One part of the entries below is wanted: the lines from the one containing "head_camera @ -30" through the one containing "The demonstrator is". Write those out exactly and nothing else.

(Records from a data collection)
▬▬▬▬▬▬
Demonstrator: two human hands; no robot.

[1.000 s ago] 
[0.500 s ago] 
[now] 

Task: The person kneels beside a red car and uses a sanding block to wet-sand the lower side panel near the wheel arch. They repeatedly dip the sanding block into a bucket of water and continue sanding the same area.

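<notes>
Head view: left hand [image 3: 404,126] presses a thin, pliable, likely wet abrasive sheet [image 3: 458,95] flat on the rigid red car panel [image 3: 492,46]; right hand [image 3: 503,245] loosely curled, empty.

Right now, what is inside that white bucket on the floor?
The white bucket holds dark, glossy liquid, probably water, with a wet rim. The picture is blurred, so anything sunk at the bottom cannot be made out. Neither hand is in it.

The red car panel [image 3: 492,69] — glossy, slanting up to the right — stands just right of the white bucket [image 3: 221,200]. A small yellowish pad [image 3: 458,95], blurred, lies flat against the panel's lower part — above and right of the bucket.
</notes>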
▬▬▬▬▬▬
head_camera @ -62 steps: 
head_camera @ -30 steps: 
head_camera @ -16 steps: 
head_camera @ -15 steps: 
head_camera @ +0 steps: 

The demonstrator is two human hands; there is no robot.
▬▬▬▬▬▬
Completed task>
head_camera @ -30 steps: 
head_camera @ -16 steps: 
head_camera @ -15 steps: 
head_camera @ +0 steps: 

The demonstrator is two human hands; there is no robot.

With that, the exercise is done.